AP’s Jeannine Aversa has the basic details:
At issue are the generous compensation and pay raises of a bank employee, Shaha Riza, who has dated Wolfowitz. She was given an assignment at the State Department in September 2005, shortly after he became bank president. “In hindsight I wish I had trusted my original instincts and kept myself out of the negotiations,” Wolfowitz said. “I made a mistake, for which I am sorry.”
The World Bank Group Staff Association is demanding that Wolfowitz step down. “The president must acknowledge that his conduct has compromised the integrity and effectiveness of the World Bank Group and has destroyed the staff’s trust in his leadership,” the association said Thursday. “He must act honorably and resign.”

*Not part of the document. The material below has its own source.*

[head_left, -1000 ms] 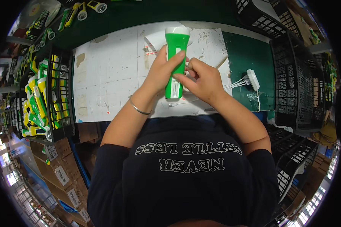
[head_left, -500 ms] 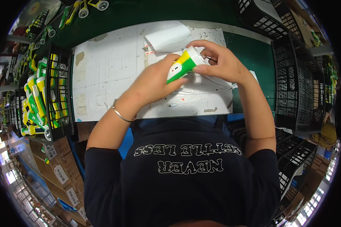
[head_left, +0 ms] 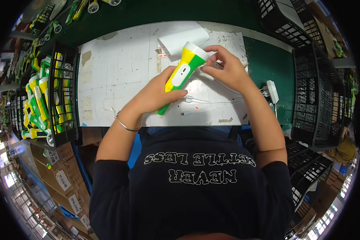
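Left hand (head_left: 158,94) in firm grip around yellow-green flashlight (head_left: 181,75), tilted above white counter (head_left: 116,72); right hand (head_left: 224,70) pinching its far head; white cable (head_left: 216,102) just beneath.

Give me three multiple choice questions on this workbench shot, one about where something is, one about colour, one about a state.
1. Where is the black crate of finished flashlights?
A. at the person's left
B. at the person's right
C. on the white mat

2. The flashlight in hand is:
A. red and black
B. yellow, green and white
C. all blue

3. The left hand is:
A. flat on the mat
B. closed around the flashlight's handle
C. out of view

Answers: 1 A, the crate stands left of the white mat. 2 B, the flashlight shows those colours. 3 B, the left hand wraps it while the right hand works at its head.
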Demonstrator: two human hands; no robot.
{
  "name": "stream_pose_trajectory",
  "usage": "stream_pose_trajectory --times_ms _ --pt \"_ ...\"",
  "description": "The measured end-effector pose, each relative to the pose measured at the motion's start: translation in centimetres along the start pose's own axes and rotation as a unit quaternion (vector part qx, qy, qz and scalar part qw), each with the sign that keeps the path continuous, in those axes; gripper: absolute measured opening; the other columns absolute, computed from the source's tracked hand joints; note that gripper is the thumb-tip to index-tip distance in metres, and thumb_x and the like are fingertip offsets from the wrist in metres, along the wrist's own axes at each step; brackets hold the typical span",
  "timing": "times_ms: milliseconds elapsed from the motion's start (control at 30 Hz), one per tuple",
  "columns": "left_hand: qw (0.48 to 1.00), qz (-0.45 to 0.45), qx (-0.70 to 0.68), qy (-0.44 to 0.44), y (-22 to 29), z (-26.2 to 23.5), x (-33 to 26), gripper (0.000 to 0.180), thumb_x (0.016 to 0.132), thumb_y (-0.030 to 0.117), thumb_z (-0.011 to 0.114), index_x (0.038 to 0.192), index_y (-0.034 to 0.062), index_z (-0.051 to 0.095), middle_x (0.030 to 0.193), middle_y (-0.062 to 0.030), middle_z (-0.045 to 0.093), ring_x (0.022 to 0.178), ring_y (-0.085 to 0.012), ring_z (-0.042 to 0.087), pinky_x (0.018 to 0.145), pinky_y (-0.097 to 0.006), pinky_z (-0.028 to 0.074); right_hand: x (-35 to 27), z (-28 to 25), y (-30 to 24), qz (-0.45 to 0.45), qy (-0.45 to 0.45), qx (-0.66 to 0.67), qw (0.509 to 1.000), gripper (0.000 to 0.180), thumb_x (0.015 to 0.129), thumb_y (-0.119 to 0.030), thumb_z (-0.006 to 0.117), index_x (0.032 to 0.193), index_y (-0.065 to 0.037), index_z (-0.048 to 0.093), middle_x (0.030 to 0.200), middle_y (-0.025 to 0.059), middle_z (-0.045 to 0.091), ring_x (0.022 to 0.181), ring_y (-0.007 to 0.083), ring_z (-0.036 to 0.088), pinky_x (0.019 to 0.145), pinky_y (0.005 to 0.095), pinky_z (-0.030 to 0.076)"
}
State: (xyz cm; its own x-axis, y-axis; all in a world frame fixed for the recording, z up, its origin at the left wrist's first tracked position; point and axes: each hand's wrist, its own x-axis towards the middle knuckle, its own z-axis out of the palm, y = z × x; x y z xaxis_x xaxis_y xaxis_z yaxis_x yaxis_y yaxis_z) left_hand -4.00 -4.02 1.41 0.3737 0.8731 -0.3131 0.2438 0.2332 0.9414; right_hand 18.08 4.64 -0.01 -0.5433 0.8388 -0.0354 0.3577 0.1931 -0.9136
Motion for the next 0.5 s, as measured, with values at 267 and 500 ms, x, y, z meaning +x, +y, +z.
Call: stream_pose_trajectory --times_ms 267,500 --pt "0.991 -0.064 -0.084 0.087 0.0 1.1 0.6 0.062 0.075 0.021 0.069 0.124 0.0015 0.037 0.096 -0.0104 0.057 0.084 -0.0187 0.058 0.077 -0.030 0.047 0.5 2.7 1.4 0.002 0.105 -0.296 0.949 0.020 0.082 -0.024 0.060 0.087 -0.005 0.060 0.080 0.0076 0.062 0.074 0.0229 0.062 0.065 0.0332 0.048" --pt "0.982 0.046 0.026 0.179 -1.0 2.2 1.9 0.063 0.073 0.022 0.070 0.124 0.0024 0.038 0.106 -0.0149 0.058 0.097 -0.0222 0.057 0.084 -0.032 0.045 -2.1 1.1 -1.4 0.038 -0.006 0.130 0.991 0.016 0.086 -0.014 0.060 0.091 0.001 0.058 0.078 -0.0017 0.057 0.070 0.0030 0.051 0.063 0.0179 0.041"
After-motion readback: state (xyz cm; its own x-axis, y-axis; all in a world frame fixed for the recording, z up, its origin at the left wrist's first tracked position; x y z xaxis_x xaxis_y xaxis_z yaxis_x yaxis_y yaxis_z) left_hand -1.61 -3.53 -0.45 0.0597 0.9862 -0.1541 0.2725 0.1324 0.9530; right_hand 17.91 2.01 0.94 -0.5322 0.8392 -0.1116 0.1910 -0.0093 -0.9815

The FT editorial board agrees.
The president of the World Bank has one asset: his credibility. The Bank’s capacity to make a difference lies not in its money and ideas but in its ability to be the world’s voice for development. This includes, as Paul Wolfowitz, the current president, has insisted, being the voice for good governance. Recent revelations have, however, demonstrated such serious failures that the Bank’s moral authority is endangered. If the president stays, it risks becoming an object not of respect, but of scorn, and its campaign in favour of good governance not a believable struggle, but blatant hypocrisy.

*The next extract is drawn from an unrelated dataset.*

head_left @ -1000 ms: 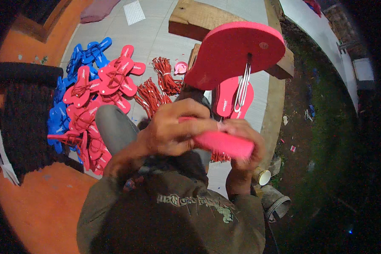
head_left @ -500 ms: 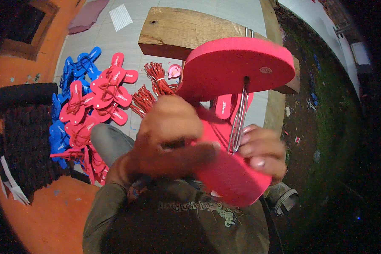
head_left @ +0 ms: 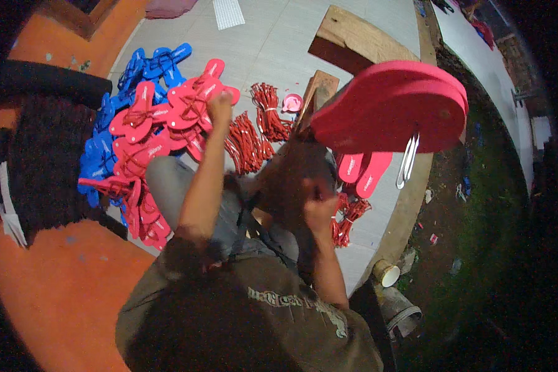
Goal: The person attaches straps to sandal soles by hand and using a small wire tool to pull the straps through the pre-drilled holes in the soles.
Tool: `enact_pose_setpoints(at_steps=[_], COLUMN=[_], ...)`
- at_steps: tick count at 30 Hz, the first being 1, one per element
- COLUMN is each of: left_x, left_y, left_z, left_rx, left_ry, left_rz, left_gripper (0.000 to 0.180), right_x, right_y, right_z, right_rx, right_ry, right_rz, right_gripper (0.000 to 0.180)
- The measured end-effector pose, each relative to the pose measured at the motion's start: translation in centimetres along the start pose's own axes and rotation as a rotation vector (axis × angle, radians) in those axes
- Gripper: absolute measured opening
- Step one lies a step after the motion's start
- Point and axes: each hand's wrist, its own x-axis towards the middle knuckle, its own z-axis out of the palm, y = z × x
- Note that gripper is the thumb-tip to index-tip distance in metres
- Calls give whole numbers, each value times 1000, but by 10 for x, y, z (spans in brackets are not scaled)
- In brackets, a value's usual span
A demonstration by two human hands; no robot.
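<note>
With the left hand point(head_left: 220, 106) best kept light by the pink sandals point(head_left: 180, 98) and the right hand point(head_left: 319, 201) near red straps point(head_left: 344, 226), I can't tell either's opening or hold.

Two pink soles point(head_left: 398, 118) are now seen stacked at the upper right, where one was seen before; none is now gripped at the centre. The left hand point(head_left: 220, 107) is moved to the upper left, over the sandals point(head_left: 183, 105). The right hand point(head_left: 318, 201), blurred, is emptied near the centre. Red straps point(head_left: 351, 218) are uncovered beside it.
</note>
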Motion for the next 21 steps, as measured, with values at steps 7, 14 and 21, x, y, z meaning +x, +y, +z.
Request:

It is important to understand what is not at issue here. It is not Mr Wolfowitz’s unpopularity, even though his role as an architect of the Iraq war made him disliked from the start. It is not failures of management, even though his reliance on a group of outside appointees made him mistrusted by many inside and outside the Bank. It is not disagreements over development doctrine, where some convergence of views has occurred. It is not a romantic relationship with a subordinate, itself hardly a rarity in today’s world.

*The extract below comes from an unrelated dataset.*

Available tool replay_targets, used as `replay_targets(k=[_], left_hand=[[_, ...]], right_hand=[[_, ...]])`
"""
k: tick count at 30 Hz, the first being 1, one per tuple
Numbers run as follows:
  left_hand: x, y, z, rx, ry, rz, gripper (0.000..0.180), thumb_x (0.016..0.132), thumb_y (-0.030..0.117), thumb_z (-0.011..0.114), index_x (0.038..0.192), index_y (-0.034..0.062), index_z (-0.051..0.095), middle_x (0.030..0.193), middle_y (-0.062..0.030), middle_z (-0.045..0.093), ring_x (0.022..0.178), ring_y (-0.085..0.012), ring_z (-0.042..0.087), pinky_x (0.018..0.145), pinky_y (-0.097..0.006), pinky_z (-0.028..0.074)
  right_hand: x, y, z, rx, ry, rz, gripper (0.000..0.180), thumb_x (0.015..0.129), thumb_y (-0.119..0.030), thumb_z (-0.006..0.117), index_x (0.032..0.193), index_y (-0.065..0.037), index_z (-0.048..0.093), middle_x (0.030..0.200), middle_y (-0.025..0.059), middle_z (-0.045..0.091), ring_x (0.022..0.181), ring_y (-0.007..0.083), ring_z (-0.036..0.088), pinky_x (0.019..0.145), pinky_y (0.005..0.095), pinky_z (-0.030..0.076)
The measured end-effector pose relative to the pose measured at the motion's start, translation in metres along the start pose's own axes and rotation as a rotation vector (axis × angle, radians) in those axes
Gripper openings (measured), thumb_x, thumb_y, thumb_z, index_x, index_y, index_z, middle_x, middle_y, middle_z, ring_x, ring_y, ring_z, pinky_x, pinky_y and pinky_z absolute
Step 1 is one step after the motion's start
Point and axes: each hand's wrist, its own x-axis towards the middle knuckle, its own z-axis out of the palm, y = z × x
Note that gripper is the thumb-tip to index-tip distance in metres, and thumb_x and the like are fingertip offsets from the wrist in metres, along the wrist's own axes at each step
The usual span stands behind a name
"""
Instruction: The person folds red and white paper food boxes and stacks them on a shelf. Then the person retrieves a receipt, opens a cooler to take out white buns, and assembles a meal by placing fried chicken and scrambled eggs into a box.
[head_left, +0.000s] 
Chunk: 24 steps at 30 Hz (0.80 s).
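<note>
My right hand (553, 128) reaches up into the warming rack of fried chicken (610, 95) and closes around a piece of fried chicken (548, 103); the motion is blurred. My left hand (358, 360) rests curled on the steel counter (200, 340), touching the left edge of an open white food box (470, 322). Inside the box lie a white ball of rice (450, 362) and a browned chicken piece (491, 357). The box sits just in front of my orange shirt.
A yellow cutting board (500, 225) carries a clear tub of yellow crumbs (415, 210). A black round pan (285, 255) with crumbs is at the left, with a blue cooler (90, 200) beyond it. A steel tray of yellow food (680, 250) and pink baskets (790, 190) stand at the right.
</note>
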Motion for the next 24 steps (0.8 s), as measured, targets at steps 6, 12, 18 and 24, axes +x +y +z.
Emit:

The issue is whether the failures of corporate governance are serious enough to damage the Bank’s moral authority. In a world where curtailing corruption and improving governance have become central to the practice of development, the world’s premier development institution must, like Caesar’s wife, stand above suspicion.
What then do we see here? The answer is: an apparent violation of Bank rules; favouritism that borders on nepotism; and a possible cover-up. It is true Mr Wolfowitz and Ms Riza were put in a difficult position. Even so, what has come out would be bad in any institution. In an institution that spear-heads the cause of good governance in the developing world, it is lethal.
The World Bank has moved from being a self-proclaimed exemplar of best practice in corporate governance to an example of shoddiness. As long as Mr Wolfowitz stays, this can be neither repaired nor forgotten, be it outside the Bank or inside it. In the interests of the Bank itself, he should resign. If he does not, the board must ask him to go.
It’s hard to disagree.
Wolfowitz may well have made an honest mistake here. My guess is that Riza is extraordinarily bright and capable and she may well have been worthy of both the position to which she was assigned and the salary she was paid. Still, Wolfowitz should have had enough judgment to have those decisions made by an independent body–or better yet, persuaded his girlfriend to seek employment in the private sector to remove all doubt of impropriety. Wolfowitz is a smart man with years of experience at the highest levels of public policy making. He simply should have known better.